- _The task_:
Needed from the data below: every line from the one with "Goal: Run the" up to and including the one with "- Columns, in", repeated exactly and with nothing else.
(Records for this exercise)
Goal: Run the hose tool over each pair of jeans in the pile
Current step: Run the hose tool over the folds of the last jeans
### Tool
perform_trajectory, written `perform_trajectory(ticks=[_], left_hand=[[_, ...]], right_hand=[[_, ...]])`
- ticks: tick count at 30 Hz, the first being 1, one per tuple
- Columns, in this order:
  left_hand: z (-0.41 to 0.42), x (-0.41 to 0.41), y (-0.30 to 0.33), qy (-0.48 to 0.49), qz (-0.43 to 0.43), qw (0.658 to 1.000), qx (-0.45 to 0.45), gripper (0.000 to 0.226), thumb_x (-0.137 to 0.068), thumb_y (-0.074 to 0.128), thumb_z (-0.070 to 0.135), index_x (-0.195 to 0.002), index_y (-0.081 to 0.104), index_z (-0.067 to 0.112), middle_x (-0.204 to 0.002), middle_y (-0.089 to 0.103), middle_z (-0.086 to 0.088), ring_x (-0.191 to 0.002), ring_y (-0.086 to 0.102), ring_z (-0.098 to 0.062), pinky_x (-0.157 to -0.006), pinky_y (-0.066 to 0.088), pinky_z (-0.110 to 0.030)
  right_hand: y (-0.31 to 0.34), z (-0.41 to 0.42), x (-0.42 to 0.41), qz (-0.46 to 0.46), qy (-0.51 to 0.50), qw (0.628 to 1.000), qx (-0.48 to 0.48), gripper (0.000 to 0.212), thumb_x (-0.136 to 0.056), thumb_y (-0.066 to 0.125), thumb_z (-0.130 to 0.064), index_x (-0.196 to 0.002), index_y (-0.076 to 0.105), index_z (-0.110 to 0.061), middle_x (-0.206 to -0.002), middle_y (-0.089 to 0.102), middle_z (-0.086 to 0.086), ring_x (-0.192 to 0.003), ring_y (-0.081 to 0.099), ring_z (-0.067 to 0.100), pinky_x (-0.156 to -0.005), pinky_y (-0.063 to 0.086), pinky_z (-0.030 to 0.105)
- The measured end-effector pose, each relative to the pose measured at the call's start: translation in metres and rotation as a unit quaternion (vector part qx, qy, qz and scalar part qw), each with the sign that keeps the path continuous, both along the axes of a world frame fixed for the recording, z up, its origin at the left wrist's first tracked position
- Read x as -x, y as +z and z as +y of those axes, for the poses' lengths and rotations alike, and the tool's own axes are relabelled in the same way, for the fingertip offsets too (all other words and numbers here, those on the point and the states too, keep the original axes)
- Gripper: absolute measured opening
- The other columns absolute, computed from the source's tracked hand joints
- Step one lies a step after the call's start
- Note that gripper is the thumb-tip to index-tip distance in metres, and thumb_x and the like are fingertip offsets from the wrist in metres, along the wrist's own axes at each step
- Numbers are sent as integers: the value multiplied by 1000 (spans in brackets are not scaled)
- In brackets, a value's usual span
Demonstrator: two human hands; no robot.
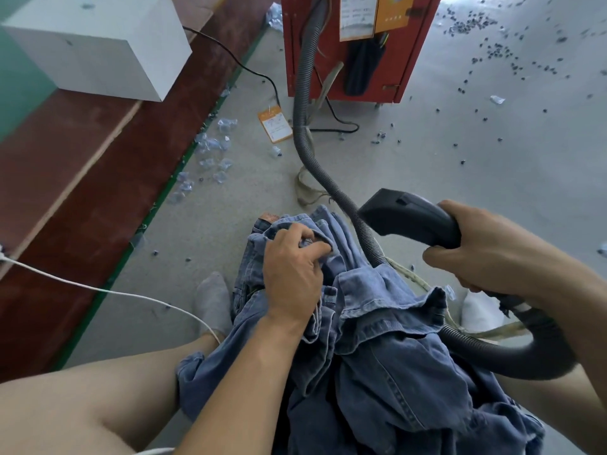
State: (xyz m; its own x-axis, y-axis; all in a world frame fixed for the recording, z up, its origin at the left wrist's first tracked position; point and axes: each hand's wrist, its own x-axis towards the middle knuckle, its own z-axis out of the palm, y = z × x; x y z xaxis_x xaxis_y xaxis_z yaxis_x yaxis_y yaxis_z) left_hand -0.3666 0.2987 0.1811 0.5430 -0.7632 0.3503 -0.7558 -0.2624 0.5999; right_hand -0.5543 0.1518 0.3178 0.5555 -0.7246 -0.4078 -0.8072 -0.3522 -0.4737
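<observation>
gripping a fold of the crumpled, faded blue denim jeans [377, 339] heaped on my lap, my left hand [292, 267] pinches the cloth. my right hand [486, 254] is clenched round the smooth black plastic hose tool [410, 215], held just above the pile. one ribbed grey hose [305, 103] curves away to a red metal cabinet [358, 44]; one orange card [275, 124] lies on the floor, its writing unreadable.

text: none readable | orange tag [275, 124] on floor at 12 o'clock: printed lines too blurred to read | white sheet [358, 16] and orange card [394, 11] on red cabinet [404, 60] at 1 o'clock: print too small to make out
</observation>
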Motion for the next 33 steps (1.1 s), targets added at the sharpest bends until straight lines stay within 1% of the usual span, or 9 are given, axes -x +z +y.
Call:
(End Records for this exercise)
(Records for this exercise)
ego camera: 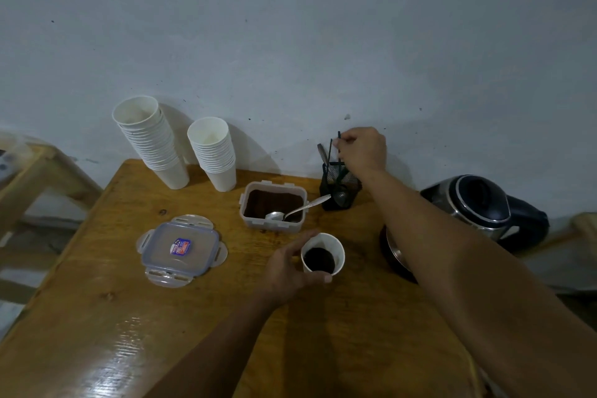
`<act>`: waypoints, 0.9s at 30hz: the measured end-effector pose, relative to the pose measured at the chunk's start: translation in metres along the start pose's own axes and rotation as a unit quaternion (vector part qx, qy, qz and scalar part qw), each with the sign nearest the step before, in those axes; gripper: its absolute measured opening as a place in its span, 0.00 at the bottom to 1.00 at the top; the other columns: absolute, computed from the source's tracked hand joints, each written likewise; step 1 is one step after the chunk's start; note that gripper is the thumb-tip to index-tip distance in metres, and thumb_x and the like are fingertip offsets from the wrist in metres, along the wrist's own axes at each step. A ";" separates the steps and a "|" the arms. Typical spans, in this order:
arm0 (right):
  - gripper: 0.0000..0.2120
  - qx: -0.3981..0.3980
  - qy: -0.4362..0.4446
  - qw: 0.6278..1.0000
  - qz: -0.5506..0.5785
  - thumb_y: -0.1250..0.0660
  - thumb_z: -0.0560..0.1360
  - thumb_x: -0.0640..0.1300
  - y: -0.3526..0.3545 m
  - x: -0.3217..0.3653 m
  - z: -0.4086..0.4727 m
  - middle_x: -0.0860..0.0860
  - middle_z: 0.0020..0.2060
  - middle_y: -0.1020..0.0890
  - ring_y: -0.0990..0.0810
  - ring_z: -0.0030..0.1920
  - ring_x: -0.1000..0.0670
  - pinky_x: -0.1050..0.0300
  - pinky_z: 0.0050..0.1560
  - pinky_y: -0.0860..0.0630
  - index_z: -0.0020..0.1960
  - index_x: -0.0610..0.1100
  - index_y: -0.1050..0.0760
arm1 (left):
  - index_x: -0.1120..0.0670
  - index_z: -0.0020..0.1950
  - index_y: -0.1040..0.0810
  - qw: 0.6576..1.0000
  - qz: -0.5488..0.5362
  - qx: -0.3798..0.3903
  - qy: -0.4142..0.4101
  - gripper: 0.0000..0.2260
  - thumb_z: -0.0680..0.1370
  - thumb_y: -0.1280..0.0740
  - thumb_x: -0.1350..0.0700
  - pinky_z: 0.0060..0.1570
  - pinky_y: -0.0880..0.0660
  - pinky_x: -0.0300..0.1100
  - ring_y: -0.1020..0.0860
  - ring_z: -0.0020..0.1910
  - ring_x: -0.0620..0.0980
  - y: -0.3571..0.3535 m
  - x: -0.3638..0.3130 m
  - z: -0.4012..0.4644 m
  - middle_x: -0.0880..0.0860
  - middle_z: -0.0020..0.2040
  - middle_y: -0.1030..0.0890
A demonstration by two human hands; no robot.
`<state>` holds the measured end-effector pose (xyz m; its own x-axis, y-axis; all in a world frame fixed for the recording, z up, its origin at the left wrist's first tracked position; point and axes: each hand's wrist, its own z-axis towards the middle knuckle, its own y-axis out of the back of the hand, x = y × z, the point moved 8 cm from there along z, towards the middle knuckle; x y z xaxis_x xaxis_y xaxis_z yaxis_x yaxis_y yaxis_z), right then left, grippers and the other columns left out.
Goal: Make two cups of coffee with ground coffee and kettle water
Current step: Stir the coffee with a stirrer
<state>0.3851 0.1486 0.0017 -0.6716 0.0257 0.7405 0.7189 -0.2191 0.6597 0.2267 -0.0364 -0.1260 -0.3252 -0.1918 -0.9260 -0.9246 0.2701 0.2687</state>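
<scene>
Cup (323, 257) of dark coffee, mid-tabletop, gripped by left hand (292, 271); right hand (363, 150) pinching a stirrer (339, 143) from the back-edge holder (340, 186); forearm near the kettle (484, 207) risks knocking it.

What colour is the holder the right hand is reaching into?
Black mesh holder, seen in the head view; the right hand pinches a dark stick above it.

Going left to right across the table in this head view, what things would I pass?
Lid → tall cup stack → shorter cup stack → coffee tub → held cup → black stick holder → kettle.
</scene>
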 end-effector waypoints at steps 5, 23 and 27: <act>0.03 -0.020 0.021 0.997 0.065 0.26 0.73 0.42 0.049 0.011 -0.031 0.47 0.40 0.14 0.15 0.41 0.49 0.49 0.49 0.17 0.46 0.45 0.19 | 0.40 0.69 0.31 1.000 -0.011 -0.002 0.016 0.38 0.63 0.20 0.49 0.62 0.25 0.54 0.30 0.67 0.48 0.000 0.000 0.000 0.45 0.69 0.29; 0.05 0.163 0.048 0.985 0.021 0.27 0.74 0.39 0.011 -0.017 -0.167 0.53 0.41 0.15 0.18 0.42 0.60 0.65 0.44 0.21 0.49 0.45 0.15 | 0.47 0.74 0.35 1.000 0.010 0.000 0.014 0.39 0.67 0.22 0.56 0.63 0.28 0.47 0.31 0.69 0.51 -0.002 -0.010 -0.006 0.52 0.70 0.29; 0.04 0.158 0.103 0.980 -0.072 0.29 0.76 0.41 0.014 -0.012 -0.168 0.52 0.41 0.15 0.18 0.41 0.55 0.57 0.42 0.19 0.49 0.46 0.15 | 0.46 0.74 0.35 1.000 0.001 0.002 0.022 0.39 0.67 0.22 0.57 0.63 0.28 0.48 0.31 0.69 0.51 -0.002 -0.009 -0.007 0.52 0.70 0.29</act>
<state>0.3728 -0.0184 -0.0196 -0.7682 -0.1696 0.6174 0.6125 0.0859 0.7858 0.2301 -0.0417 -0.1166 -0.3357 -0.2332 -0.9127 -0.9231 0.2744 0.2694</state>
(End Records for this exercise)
- _Task result_:
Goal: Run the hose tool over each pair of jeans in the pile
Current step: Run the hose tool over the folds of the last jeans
### Tool
perform_trajectory, written `perform_trajectory(ticks=[_], left_hand=[[_, ...]], right_hand=[[_, ...]])`
- ticks: tick count at 30 Hz, the first being 1, one per tuple
- Columns, in this order:

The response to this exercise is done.